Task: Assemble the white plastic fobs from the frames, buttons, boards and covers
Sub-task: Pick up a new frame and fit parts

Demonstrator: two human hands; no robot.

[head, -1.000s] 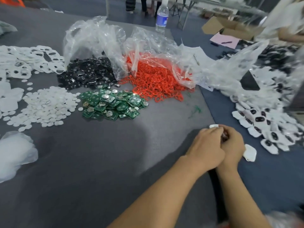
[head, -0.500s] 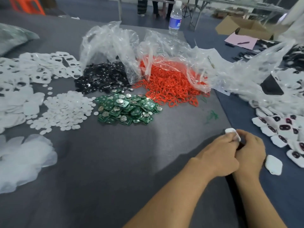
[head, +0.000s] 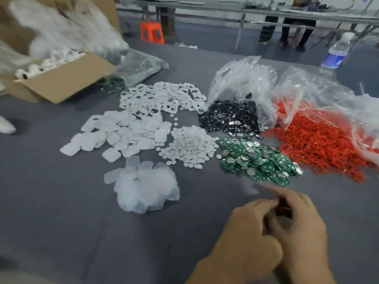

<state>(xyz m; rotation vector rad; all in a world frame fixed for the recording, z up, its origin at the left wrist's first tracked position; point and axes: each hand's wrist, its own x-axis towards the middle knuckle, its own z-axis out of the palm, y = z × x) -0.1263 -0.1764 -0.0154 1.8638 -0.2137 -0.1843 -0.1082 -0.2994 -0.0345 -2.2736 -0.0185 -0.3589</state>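
Although blur hides whether the close-set left hand (head: 248, 236) and right hand (head: 301, 232) hold anything, the frames (head: 164, 97) lie far ahead-left, nearer the left.

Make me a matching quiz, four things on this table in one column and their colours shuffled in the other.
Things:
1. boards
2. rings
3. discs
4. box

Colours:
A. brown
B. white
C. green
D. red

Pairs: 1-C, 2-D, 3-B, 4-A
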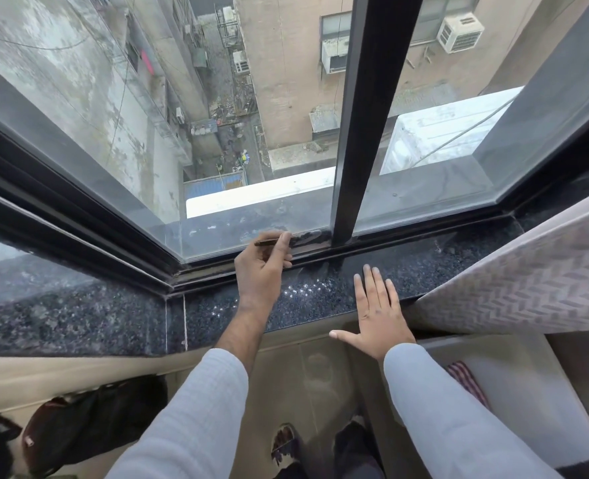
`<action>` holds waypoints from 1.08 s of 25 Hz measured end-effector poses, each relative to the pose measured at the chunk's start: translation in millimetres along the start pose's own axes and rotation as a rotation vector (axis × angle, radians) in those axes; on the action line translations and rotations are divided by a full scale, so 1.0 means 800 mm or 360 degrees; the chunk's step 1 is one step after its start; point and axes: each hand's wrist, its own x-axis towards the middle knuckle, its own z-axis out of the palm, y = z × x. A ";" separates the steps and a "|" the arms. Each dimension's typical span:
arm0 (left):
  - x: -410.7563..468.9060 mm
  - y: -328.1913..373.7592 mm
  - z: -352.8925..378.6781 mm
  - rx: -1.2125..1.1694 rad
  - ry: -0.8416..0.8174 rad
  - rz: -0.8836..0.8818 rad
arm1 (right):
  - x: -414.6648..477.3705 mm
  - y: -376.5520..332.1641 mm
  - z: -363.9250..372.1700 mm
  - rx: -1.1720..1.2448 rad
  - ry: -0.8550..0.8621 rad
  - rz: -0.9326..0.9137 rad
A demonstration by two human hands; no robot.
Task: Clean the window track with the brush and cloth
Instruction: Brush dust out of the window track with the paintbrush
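Observation:
My left hand [263, 267] grips a thin dark brush [269, 241] like a pen, its handle end sticking out to the left. The brush's working end is hidden behind my fingers, down at the window track [407, 238], a dark channel running along the bottom of the glass. My right hand [377, 307] lies flat, fingers spread, palm down on the dark speckled stone sill [113, 316], just right of the left hand. No cloth is in view.
A black vertical window frame bar [362, 133] stands just right of the brush. A patterned curtain [528, 288] hangs over the sill at the right. Below are a dark bag [89, 423] on the floor at left and a white seat [528, 409] at right.

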 end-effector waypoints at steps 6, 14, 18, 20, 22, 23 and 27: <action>0.010 -0.031 -0.049 -0.0220 0.0033 -0.0279 | 0.000 0.001 0.003 0.0011 0.0004 -0.0006; -0.011 -0.042 -0.181 0.0028 0.0648 -0.0064 | 0.000 -0.002 -0.001 -0.0032 -0.0020 0.0010; -0.038 -0.027 -0.184 -0.0330 0.0743 0.0045 | -0.004 -0.002 -0.010 -0.0079 -0.0032 0.0005; -0.056 -0.025 -0.162 -0.0616 0.0518 -0.0022 | -0.013 0.006 -0.012 -0.0083 -0.0007 -0.0019; -0.069 -0.026 -0.128 -0.0729 0.0192 -0.0135 | -0.027 0.019 -0.008 -0.0068 0.0022 -0.0019; -0.071 -0.027 -0.106 -0.0706 0.0040 -0.0190 | -0.035 0.027 -0.005 -0.0063 0.0027 -0.0009; -0.051 -0.023 0.012 -0.0392 -0.0478 -0.0244 | -0.049 0.055 0.002 -0.0004 0.0001 -0.0019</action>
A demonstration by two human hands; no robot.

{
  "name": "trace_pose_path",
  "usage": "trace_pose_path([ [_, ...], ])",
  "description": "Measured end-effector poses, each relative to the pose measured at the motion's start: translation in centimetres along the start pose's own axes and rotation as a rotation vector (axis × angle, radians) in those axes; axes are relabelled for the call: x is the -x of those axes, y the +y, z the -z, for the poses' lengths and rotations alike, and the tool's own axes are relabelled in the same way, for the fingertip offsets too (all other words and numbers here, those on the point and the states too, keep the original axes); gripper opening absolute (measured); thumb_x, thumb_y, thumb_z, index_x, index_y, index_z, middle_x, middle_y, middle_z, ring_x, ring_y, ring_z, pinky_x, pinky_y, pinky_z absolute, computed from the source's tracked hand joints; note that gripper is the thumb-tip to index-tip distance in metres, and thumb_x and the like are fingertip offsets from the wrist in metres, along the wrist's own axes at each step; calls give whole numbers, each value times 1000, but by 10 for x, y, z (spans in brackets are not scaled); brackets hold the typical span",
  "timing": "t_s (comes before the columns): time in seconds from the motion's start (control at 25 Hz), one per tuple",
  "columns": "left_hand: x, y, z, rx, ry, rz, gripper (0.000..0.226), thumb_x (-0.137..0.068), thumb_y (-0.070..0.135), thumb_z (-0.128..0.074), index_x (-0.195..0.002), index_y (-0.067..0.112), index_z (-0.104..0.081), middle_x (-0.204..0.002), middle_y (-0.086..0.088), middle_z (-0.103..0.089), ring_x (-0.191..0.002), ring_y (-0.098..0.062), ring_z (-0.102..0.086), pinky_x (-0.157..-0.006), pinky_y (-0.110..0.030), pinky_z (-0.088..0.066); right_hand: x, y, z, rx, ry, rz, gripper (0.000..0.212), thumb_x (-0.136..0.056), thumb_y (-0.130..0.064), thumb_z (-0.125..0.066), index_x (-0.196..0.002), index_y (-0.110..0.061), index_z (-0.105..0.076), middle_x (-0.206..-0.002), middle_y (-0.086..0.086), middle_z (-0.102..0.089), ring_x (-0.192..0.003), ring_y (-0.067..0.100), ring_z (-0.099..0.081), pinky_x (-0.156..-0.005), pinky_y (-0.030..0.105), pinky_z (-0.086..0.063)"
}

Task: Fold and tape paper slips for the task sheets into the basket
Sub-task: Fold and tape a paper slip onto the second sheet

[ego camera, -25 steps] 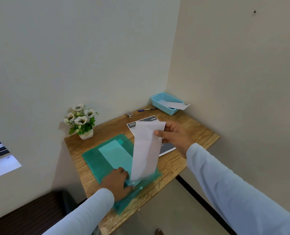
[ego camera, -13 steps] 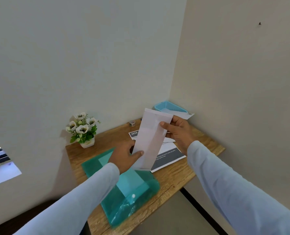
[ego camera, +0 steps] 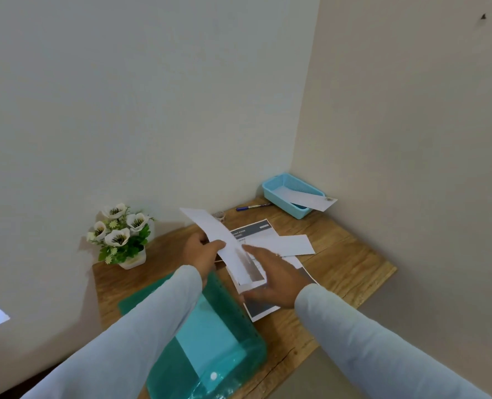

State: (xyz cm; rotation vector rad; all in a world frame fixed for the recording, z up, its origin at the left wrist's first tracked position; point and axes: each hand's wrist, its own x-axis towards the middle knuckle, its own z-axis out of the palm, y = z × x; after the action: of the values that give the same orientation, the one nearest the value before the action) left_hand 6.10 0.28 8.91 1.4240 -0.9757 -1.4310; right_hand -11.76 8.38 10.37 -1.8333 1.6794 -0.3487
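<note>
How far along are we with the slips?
Done: one finished slip lies in the blue basket, overhanging its rim. In hand: the left hand and right hand hold a white slip, partly folded, above the task sheet. Left: fold and tape it; another slip lies flat on the sheet, and the small roll by the wall sits untouched.

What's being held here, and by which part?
A white paper slip: left hand pinches its middle edge, right hand holds its near end.
</note>
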Motion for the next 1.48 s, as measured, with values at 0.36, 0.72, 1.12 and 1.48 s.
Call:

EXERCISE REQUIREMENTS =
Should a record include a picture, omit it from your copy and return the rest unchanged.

RESPONSE BOX =
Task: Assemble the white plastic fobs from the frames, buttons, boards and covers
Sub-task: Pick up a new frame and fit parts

Demonstrator: two human hands; no robot.

[head, -1.000s] 
[head, -0.500s] 
[head, +0.000s] 

<state>(xyz m; rotation vector rad; all in a world frame fixed for the recording, z up, its origin at the left wrist's first tracked position; point and axes: each hand's wrist, its own x-axis towards the middle knuckle, its own z-axis out of the palm, y = z × x) -0.1263 -0.1764 -0.0154 1.8638 -0.2137 -0.1843 -0.1082 -0.2994 -0.0345 -2.2736 -0.0185 -0.3589</state>
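Although blur hides whether the close-set left hand (head: 248, 236) and right hand (head: 301, 232) hold anything, the frames (head: 164, 97) lie far ahead-left, nearer the left.

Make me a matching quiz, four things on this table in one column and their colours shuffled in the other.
Things:
1. boards
2. rings
3. discs
4. box

Colours:
A. brown
B. white
C. green
D. red

Pairs: 1-C, 2-D, 3-B, 4-A
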`<action>` holds waypoints from 1.08 s of 25 Hz measured end-effector poses, each relative to the pose measured at the chunk's start: translation in millimetres along the start pose's own axes and rotation as a rotation vector (axis × angle, radians) in those axes; on the action line translations and rotations are divided by a full scale, so 1.0 means 800 mm or 360 degrees; the chunk's step 1 is one step after its start; point and axes: each hand's wrist, its own x-axis towards the middle knuckle, its own z-axis out of the palm, y = z × x. A ";" separates the steps and a "|" the arms. Each dimension's typical span:
arm0 (left):
  - x: -410.7563..468.9060 mm
  - y: -328.1913..373.7592 mm
  - z: -352.8925..378.6781 mm
  - rx: -1.2125..1.1694 rad
  - ry: -0.8416..0.8174 rad
  - rz: -0.8836..0.8818 rad
arm1 (right):
  - x: -414.6648..477.3705 mm
  - y: -376.5520..332.1641 mm
  - z: -363.9250..372.1700 mm
  - rx: -1.1720..1.2448 rad
  - ry: -0.8550..0.8621 rad
  - rz: -0.9326..0.9137 rad
A demonstration by two human hands; no robot.
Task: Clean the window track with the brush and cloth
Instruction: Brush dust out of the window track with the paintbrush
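Observation:
My left hand [263, 267] grips a thin dark brush [269, 241] like a pen, its handle end sticking out to the left. The brush's working end is hidden behind my fingers, down at the window track [407, 238], a dark channel running along the bottom of the glass. My right hand [377, 307] lies flat, fingers spread, palm down on the dark speckled stone sill [113, 316], just right of the left hand. No cloth is in view.
A black vertical window frame bar [362, 133] stands just right of the brush. A patterned curtain [528, 288] hangs over the sill at the right. Below are a dark bag [89, 423] on the floor at left and a white seat [528, 409] at right.
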
 end-effector waypoints at steps 6, 14, 18, 20, 22, 23 and 27: <action>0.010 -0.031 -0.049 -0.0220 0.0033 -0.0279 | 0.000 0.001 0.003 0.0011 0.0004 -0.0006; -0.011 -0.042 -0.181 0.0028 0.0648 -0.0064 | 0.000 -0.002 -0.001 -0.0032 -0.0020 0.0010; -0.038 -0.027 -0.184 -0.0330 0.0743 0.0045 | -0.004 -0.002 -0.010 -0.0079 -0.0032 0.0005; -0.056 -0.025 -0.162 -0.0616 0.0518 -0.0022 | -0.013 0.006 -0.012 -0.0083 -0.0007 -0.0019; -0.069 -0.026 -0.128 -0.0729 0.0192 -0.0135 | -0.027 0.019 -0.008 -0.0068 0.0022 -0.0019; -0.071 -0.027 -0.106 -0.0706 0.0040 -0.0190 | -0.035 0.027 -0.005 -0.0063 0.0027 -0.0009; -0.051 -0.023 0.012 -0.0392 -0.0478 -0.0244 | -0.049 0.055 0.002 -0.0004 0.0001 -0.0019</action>
A demonstration by two human hands; no robot.

{
  "name": "trace_pose_path",
  "usage": "trace_pose_path([ [_, ...], ])",
  "description": "Measured end-effector poses, each relative to the pose measured at the motion's start: translation in centimetres along the start pose's own axes and rotation as a rotation vector (axis × angle, radians) in those axes; axes are relabelled for the call: x is the -x of those axes, y the +y, z the -z, for the poses' lengths and rotations alike, and the tool's own axes are relabelled in the same way, for the fingertip offsets too (all other words and numbers here, those on the point and the states too, keep the original axes); gripper opening absolute (measured); thumb_x, thumb_y, thumb_z, index_x, index_y, index_z, middle_x, middle_y, middle_z, ring_x, ring_y, ring_z, pinky_x, pinky_y, pinky_z absolute, computed from the source's tracked hand joints; note that gripper is the thumb-tip to index-tip distance in metres, and thumb_x and the like are fingertip offsets from the wrist in metres, along the wrist's own axes at each step; calls give whole numbers, each value times 1000, but by 10 for x, y, z (spans in brackets are not scaled); brackets hold the typical span",
  "timing": "t_s (comes before the columns): time in seconds from the motion's start (control at 25 Hz), one per tuple",
  "columns": "left_hand: x, y, z, rx, ry, rz, gripper (0.000..0.226), thumb_x (-0.137..0.068), thumb_y (-0.070..0.135), thumb_z (-0.128..0.074), index_x (-0.195..0.002), index_y (-0.067..0.112), index_z (-0.104..0.081), middle_x (-0.204..0.002), middle_y (-0.086..0.088), middle_z (-0.103..0.089), ring_x (-0.191..0.002), ring_y (-0.098..0.062), ring_z (-0.102..0.086), pinky_x (-0.157..-0.006), pinky_y (-0.110..0.030), pinky_z (-0.088..0.066); right_hand: x, y, z, rx, ry, rz, gripper (0.000..0.212), thumb_x (-0.136..0.056), thumb_y (-0.130..0.064), thumb_z (-0.125..0.066), index_x (-0.196..0.002), index_y (-0.110..0.061), index_z (-0.105..0.076), middle_x (-0.206..-0.002), middle_y (-0.086..0.086), middle_z (-0.102..0.089), ring_x (-0.192..0.003), ring_y (-0.067..0.100), ring_z (-0.099..0.081), pinky_x (-0.156..-0.005), pinky_y (-0.030..0.105), pinky_z (-0.086..0.063)"
}

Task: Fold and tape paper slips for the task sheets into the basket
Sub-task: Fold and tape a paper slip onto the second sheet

[ego camera, -25 steps] 
[ego camera, -13 steps] 
[ego camera, +0 steps] 

State: (xyz cm; rotation vector rad; all in a world frame fixed for the recording, z up, its origin at the left wrist's first tracked position; point and axes: each hand's wrist, its own x-axis towards the middle knuckle, its own z-axis out of the palm, y = z × x; after the action: of the values that give the same orientation, the one nearest the value before the action) left_hand 6.10 0.28 8.91 1.4240 -0.9757 -1.4310; right_hand -11.76 8.38 10.37 -1.8333 1.6794 -0.3487
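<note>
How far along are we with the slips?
Done: one finished slip lies in the blue basket, overhanging its rim. In hand: the left hand and right hand hold a white slip, partly folded, above the task sheet. Left: fold and tape it; another slip lies flat on the sheet, and the small roll by the wall sits untouched.

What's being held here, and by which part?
A white paper slip: left hand pinches its middle edge, right hand holds its near end.
</note>
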Motion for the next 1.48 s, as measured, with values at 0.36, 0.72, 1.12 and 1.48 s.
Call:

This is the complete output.